(DATA Opens)
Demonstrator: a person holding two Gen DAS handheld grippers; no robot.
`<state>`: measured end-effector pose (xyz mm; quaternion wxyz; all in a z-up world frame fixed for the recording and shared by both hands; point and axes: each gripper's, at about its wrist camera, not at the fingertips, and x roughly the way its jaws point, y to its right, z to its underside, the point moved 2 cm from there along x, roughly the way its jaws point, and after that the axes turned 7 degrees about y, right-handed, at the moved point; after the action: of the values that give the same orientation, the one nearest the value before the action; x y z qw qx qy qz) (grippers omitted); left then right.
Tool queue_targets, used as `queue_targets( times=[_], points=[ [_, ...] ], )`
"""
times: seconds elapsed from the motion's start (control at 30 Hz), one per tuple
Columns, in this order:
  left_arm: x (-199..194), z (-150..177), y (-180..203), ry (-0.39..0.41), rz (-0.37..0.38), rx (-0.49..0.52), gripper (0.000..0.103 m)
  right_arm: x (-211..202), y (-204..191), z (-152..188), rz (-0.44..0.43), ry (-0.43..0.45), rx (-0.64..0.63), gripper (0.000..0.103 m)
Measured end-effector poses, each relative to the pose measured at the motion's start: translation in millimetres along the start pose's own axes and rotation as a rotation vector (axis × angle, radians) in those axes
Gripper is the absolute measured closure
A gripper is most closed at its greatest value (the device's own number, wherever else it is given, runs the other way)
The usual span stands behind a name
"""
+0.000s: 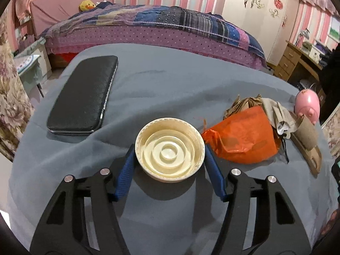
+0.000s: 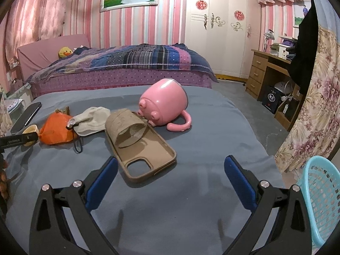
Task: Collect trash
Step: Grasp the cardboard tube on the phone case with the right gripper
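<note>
A cream plastic lid lies open side up on the grey cloth. My left gripper is shut on the lid, one blue pad at each side of its rim; it also shows in the right wrist view at the far left. An orange plastic bag, crumpled brown paper, a beige mask and a cardboard tube lie in a pile to the right of the lid. My right gripper is open and empty above bare cloth, in front of the tube.
A brown phone case lies under the tube. A pink pig mug lies on its side behind it. A black case lies at the left. A light blue basket stands off the table's right edge. A bed stands behind.
</note>
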<state>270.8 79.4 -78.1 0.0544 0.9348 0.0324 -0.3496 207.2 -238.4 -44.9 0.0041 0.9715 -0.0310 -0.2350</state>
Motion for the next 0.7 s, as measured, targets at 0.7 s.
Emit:
queue_targets(
  times=[0.7],
  points=[
    [-55, -25, -12, 0.163, -0.085, 0.047, 0.042, 75, -62, -36, -0.070, -0.099, -0.097, 0.016]
  ],
)
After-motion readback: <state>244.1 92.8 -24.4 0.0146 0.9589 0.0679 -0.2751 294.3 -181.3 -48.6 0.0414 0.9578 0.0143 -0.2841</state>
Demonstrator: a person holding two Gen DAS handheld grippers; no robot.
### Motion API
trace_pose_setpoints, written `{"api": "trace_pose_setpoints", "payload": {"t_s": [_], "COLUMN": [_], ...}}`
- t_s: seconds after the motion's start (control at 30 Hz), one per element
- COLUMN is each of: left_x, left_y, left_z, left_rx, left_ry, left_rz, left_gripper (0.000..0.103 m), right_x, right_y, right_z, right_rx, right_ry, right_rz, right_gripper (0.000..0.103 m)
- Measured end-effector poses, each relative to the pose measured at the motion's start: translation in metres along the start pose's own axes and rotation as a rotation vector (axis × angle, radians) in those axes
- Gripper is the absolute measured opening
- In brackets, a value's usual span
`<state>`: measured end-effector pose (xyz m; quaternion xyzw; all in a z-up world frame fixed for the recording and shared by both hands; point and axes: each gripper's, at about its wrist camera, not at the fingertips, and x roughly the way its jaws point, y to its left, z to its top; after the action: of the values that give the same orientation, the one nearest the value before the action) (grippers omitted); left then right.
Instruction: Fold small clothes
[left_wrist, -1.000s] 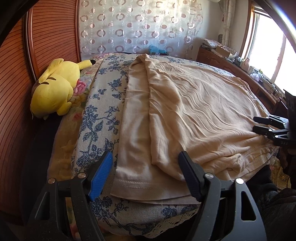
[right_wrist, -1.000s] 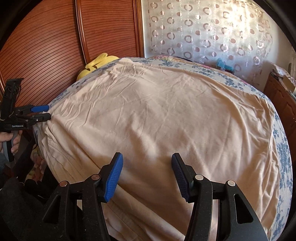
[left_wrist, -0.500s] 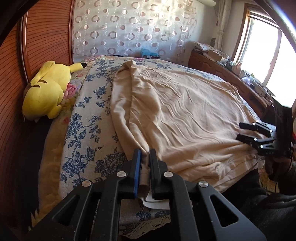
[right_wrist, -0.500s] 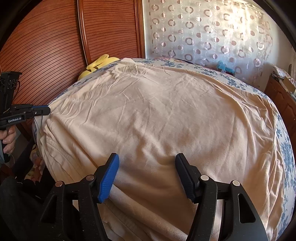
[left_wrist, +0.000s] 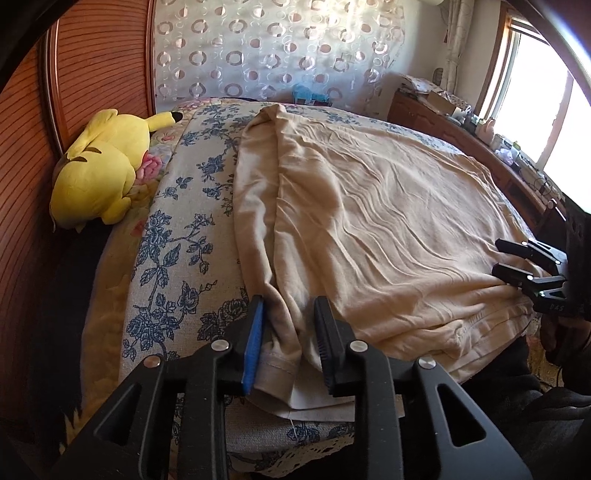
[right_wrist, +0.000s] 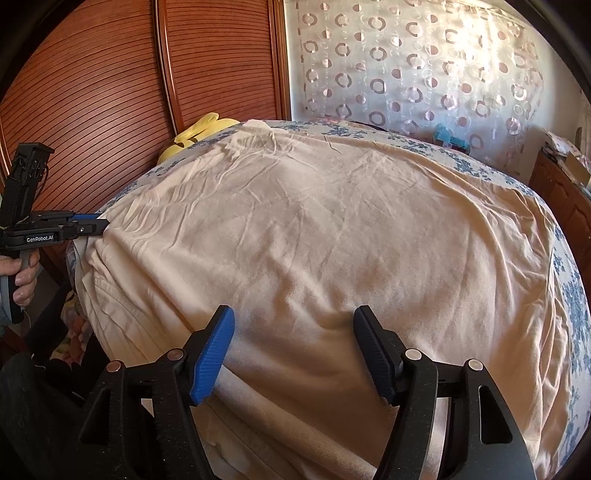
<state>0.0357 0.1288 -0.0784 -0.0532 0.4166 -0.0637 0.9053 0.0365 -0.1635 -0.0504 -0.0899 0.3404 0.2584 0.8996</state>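
Fingers of left gripper parted around a bunched fold of beige garment, not clamped; right gripper wide apart over the near hem, gripping nothing. Garment spread across most of the bed, one side edge folded inward. Likely trouble: closing on too thick a bundle, dragging the floral cover, skewing the fold. Beyond: wood-slat panel, ring-patterned curtain, yellow plush.
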Motion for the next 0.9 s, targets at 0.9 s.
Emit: {"api": "trace_pose_setpoints", "payload": {"t_s": [0.9], "left_x": [-0.009], "left_y": [-0.256], "left_z": [0.145], "left_rx": [0.386], "left_ry": [-0.101], "left_rz": [-0.504], "left_gripper": [0.008], "right_x": [-0.130], "right_y": [-0.122], "right_z": [-0.055], "right_rx": [0.274], "right_ry": [-0.142], "right_rz": [-0.185], "right_gripper": [0.069]}}
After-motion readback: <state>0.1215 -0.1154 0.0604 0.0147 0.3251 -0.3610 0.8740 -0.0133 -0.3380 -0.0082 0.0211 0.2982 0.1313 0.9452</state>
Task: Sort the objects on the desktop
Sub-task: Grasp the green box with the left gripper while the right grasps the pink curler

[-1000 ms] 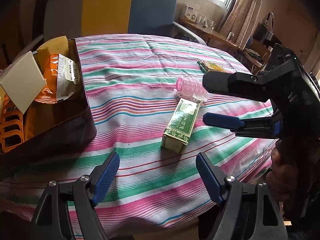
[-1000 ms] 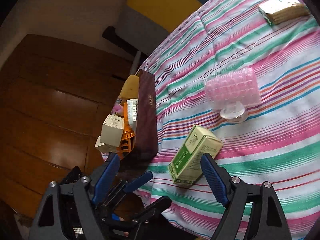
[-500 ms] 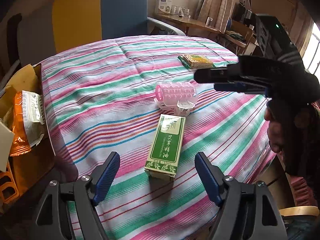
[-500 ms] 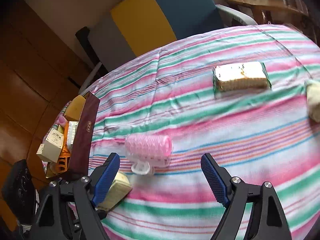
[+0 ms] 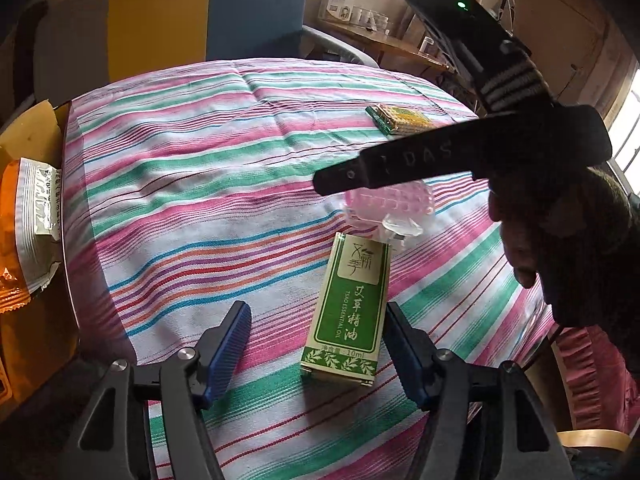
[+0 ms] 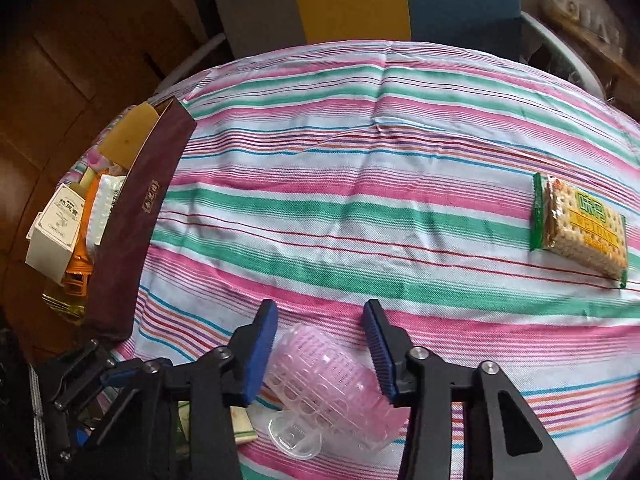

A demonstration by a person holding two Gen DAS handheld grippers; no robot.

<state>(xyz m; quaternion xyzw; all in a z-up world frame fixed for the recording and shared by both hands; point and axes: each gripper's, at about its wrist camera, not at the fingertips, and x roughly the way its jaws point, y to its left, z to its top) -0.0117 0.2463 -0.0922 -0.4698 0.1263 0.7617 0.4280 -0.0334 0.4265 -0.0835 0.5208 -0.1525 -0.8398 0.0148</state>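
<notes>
Left wrist: left tongs (image 5: 316,344) spread wide, empty, green box (image 5: 347,307) lying on counter (image 5: 192,184) between tips, nearer right one. Best centred, lowered, closed across box's narrow sides. One green box, one pink roller (image 5: 386,204) touching its far end.

Right wrist: right tongs (image 6: 320,348) parted, straddling roller (image 6: 332,376), no contact seen. Best closed gently; looks soft. One cracker pack (image 6: 580,226) well apart, one brown bin (image 6: 136,216) at left edge.

I see a striped cloth (image 6: 360,208) covering the desk, a chair (image 5: 208,12) in yellow and blue panels behind its far edge, a wooden side table (image 5: 384,42) far right by bright windows, dark wood panelling (image 6: 72,52) left.
</notes>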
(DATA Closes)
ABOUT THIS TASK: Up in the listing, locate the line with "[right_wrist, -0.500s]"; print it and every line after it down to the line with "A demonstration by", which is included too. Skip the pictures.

TASK OUTPUT:
[right_wrist, -0.500s] 
[left_wrist, +0.000s] 
[right_wrist, +0.000s] 
<state>0.0357 0.1288 -0.0784 -0.0532 0.4166 -0.0637 0.9053 0.0365 -0.1635 -0.0504 -0.0899 0.3404 0.2584 0.8996</state>
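Fingers of left gripper parted around a bunched fold of beige garment, not clamped; right gripper wide apart over the near hem, gripping nothing. Garment spread across most of the bed, one side edge folded inward. Likely trouble: closing on too thick a bundle, dragging the floral cover, skewing the fold. Beyond: wood-slat panel, ring-patterned curtain, yellow plush.
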Motion for the next 0.9 s, targets at 0.9 s.
Emit: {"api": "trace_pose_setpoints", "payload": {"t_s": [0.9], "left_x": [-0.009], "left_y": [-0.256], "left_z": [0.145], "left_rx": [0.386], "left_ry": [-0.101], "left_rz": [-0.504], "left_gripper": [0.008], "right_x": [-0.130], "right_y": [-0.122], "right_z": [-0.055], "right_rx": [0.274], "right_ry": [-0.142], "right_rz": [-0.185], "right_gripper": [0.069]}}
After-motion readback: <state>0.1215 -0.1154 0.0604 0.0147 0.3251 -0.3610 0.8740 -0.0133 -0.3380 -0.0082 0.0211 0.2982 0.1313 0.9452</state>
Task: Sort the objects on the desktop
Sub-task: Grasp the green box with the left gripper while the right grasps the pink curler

[-1000 ms] 
[-1000 ms] 
[-500 ms] 
[-500 ms] 
[+0 ms] 
[+0 ms] 

A demonstration by a person holding two Gen DAS handheld grippers; no robot.

This answer is finished.